Her art gives a renewed perspective to the black women who have often been fetishised or dehumanised. Her work seeks to honour black women’s anger while refuting the stereotype of the angry black woman, and the traditional racialised white gaze. But the work also allows for the conflicting reality of how beauty and terror, vulnerability and power can seamlessly overlap in narratives.

Her 2022 piece, “The Angry One”, is included in her current solo exhibition, Closed Up Like a Fist at Nicola Vassell Gallery in New York. Part of a larger project exploring the generational trauma and survival strategies of black girls and women, this image shows a young black girl poised defiantly, staring straight at the viewer. Under one foot is a doll with a separate black and white head attached to each end of a shared torso. One immediately thinks of the 1940s “doll tests”, which showed the damage done by segregation: black children from segregated schools were more likely to ascribe positive qualities to a white doll than a black doll.

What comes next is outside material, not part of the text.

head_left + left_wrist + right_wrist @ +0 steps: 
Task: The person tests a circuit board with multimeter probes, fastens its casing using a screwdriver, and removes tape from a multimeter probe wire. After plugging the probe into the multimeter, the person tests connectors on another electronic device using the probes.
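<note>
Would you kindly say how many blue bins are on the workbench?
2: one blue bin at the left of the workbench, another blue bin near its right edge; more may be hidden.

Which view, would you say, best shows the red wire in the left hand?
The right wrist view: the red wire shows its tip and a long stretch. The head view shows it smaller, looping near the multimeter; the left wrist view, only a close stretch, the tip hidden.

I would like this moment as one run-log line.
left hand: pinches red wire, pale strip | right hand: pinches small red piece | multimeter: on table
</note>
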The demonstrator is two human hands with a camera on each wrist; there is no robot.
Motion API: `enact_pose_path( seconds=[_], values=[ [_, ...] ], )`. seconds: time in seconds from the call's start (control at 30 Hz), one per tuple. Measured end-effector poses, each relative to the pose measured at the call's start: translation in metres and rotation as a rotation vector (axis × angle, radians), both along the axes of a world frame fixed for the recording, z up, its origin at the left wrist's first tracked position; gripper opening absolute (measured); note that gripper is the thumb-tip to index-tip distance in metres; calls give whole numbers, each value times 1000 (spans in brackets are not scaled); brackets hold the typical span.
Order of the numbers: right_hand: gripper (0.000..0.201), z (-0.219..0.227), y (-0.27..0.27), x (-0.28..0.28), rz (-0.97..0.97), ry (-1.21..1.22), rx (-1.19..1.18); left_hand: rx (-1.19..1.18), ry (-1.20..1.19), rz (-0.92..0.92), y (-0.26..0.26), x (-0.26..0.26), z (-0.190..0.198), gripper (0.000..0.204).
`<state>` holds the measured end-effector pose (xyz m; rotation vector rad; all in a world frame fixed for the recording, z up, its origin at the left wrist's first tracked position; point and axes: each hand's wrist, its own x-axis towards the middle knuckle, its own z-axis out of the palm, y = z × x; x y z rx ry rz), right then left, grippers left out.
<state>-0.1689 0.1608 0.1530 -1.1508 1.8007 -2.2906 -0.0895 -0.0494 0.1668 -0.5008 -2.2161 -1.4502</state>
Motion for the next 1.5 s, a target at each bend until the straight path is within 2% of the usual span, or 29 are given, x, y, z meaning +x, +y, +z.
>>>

The girl has a white pilgrim collar collaged over her blocky chest. She is wearing a pair of red underwear, her legs exposed down to her bare feet. Her arm is disfigured, cut off at the wrist where it melds seamlessly into the small bag she carries. Her gaze is angry and piercing, as if daring the viewer to try to subdue her or take advantage of her body, mind or soul. And yet there is still a marked vulnerability, amplified by the presence of the doll. We remember this girl is still a child.

The way anger may be tolerated and even encouraged seems connected to who is getting angry, across gender, racial and status divides. Girls and women over the ages have been conditioned to think about their anger as inappropriate: as hysteria, as madness, as problematic. The result has been a tendency to repress, question or feel guilty about our anger, but also to be punished for it in ways that range from the mundane to the horrific. Yet sometimes recognising and owning anger is what awakens women to a consciousness that can lead to new agency.

Whether we feel guilty about being angry, or feel entitled to it, we seem to struggle with the emotion. Yet anger seems to always find a way out. We need to find healthy ways to own it, understand it and release it.